3. 6 CA-Markov model
Cellular automata (CA) is a mathematical model that can simulate the spatiotemporal evolution process of a huge complex system(Zhou et al., 2022). The model is:
$${S}_{ij}^{t+1}={f}_{q}\left({S}_{ij}^{t}\right)$$
11
In the formula: \(S\) is the state of the ij-th cell; t and t + 1 are moments; \(f\) is the transfer function; \(q\) is the neighborhood.
The basic principle of Markov is to realize the simulation prediction of its future development status by using the experience transfer probability of the existing discrete state of the system. If there is Markov property in the change process of a system, Se is its state at the initial moment, then the state after e cycles can be defined as:
$${S}_{e}={S}_{0}{P}_{e}$$
12
Where: \({S}_{e}\) is the state after e cycles; \(e\) is the number of cycles; \({P}_{e}\) is the system experience transfer probability matrix.

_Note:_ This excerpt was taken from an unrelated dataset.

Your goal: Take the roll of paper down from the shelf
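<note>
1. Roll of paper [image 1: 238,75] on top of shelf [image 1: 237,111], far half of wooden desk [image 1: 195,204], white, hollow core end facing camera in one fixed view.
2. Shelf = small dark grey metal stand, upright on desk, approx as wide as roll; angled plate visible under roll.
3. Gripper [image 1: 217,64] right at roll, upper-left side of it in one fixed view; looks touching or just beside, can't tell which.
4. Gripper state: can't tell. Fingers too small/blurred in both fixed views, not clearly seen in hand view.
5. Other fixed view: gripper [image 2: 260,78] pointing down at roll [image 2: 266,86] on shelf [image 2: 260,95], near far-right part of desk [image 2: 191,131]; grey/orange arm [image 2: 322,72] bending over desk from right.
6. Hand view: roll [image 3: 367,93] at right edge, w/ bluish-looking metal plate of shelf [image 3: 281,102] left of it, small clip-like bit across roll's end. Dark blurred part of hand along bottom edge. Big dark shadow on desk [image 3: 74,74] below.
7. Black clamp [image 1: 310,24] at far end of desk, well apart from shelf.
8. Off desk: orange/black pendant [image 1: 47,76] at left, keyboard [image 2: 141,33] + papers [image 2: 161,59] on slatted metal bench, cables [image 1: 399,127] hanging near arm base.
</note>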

The research is based on IDRISI17. 0 software is used as a tool to calculate the probability matrix based on the data of 2000 and 2010, 2010 is the base period, the number of iterations is set to 8, the filter is 5 × 5, and the proportional coefficient is set to 0.15. The spatial pattern of the ecological environment quality in 2018 is simulated and compared with the actual ecological environment quality status in 2018. The CROSSTAB module is used to complete the calculation and accuracy verification of Kappa coefficients of real and simulated results. In the same way, complete the simulation forecast for the region in 2026.